* _Exercise objective_
Give again, word for word, every line in the entries below from the line with "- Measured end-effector" up to and including the line with "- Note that", and no other line.
:: Data to use
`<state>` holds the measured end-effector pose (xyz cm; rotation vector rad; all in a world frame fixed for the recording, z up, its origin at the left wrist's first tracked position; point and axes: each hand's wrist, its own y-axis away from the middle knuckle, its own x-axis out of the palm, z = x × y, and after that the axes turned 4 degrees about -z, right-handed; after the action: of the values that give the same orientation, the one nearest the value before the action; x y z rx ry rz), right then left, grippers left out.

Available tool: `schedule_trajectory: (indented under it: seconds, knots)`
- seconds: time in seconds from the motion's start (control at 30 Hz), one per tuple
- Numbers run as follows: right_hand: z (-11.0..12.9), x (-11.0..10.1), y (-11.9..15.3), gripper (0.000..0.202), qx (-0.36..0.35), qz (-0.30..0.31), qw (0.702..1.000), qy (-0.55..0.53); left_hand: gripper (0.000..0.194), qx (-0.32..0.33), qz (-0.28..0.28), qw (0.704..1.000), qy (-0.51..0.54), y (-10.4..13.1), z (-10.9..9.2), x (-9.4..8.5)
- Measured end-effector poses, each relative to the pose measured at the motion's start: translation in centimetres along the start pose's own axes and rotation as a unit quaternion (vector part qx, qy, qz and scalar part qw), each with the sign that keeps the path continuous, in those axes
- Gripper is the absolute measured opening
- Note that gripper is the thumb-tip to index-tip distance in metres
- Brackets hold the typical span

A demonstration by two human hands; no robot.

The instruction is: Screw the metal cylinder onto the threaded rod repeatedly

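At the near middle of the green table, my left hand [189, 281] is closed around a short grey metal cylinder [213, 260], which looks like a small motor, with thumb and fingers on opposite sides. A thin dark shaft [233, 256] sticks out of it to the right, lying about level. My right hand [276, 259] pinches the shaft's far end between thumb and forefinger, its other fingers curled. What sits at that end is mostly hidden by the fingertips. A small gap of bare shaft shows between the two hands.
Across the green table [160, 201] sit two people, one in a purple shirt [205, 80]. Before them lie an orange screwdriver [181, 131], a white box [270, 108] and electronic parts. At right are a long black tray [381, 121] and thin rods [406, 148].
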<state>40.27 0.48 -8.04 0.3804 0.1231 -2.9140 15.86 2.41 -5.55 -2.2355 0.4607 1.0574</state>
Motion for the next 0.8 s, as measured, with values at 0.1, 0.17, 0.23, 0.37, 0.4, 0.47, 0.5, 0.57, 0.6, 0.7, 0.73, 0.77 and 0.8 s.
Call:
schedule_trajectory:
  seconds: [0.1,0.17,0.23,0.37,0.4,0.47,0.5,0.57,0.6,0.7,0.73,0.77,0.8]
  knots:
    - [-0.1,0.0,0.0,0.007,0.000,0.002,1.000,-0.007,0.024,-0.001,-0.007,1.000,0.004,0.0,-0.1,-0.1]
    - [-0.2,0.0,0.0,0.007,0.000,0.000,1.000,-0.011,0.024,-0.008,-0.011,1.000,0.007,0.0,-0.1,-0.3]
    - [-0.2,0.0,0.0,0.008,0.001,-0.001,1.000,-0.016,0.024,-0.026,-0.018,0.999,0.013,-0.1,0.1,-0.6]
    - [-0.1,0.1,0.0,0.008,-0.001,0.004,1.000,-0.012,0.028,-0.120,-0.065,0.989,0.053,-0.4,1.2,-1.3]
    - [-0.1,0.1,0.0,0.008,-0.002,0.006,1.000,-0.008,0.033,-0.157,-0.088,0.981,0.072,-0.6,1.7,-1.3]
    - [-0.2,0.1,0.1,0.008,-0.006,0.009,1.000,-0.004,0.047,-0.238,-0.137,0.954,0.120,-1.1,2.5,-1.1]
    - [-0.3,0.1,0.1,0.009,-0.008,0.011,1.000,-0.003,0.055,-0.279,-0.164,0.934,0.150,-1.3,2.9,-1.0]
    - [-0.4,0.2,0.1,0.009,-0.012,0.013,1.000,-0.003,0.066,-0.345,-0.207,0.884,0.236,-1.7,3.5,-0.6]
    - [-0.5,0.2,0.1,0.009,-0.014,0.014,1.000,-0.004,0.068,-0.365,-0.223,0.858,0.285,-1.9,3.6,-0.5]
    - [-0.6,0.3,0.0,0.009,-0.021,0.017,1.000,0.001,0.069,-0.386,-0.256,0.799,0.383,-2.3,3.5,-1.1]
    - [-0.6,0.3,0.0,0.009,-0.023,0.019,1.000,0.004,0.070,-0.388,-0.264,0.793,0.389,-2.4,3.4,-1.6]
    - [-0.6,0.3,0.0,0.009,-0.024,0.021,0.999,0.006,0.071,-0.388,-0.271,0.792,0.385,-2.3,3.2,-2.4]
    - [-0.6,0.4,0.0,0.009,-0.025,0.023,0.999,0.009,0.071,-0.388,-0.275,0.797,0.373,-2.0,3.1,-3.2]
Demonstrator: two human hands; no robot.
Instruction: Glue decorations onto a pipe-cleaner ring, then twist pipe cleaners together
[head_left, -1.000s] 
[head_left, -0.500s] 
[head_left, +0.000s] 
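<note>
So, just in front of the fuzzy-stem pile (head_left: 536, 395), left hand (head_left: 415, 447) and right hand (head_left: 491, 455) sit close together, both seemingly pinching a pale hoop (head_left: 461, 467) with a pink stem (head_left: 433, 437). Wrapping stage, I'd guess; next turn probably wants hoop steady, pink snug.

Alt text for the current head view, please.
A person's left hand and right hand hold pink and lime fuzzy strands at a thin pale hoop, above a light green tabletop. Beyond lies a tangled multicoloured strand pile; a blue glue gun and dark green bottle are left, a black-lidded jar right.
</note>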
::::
* _Reply to the task_
- Measured end-effector poses, each relative to the pose measured at the motion's start: translation in centimetres along the start pose's own axes and rotation as a unit quaternion (vector part qx, qy, qz and scalar part qw), each with the sign that keeps the path continuous, in those axes
- Gripper is the absolute measured opening
- Note that gripper is the thumb-tip to index-tip distance in metres

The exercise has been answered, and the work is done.